I can’t look at them.  That’s why I came back here, I –

CAROLINE

[ELENA is interrupted by CAROLINE, who’s been listening.]  I know it’s hard for you to see me right now. 

ELENA

I’m –

CAROLINE

[CAROLINE waves ELENA off.]  I know.  I will miss him every day of my life.
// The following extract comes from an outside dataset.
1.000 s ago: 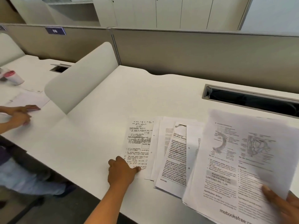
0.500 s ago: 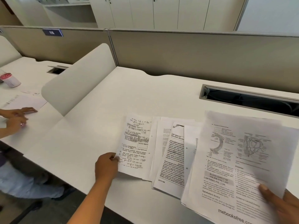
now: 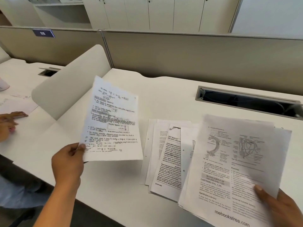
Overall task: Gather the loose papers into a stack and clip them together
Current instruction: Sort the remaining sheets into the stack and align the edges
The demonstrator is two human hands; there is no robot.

I loved him more than –

But.  They found another bottle under the seat.  Empty.  And another one in the glove – where the glove compartment used to be.  And another –

Listen to me.  He did this.  Not you.  You don’t know how it would’ve turned out if… I mean Jessica was supposed to get a ride from …  I love him so much, and I hate to say this, but… single car?  No passengers?  And it was instant, they said.  It was instant, they…

[LINDA goes to embrace CAROLINE.]

ELENA

But I could’ve –

CAROLINE

[waves ELENA off]  No.  No.

ELENA

You’re so sweet.  But I don’t know what I’m going to do.

LINDA

Well, the first thing you’re going to do is get off the ground.  After that we can wing it…

[ELENA starts to rise.]

[lights fade to BLACK]

ENDING 2:

LINDA

Let’s go.  Flap those beautiful wings.  [THEY start flying.] 

ELENA

Oh this feels so good already.

CAROLINE

I don’t know how to do it!

ELENA

Don’t overthink, kid.  Just start flapping.

CAROLINE

I don’t want to get lost!

LINDA

You can do this.  Just keep your eyes trained on her wings.

ELENA

Follow her wings, kid.  She’ll show you everything you need to know.  [THEY are flying.]

CAROLINE

Look at those clouds. 

LINDA

You’re as strong as they are.

ELENA

See all those seeds stirring around?

CAROLINE

It’s beautiful up here.

ELENA

It is.

LINDA

It is.

CAROLINE

You guys?

ELENA

Yeah kid?

CAROLINE

Is this the opposite of “metastasize?”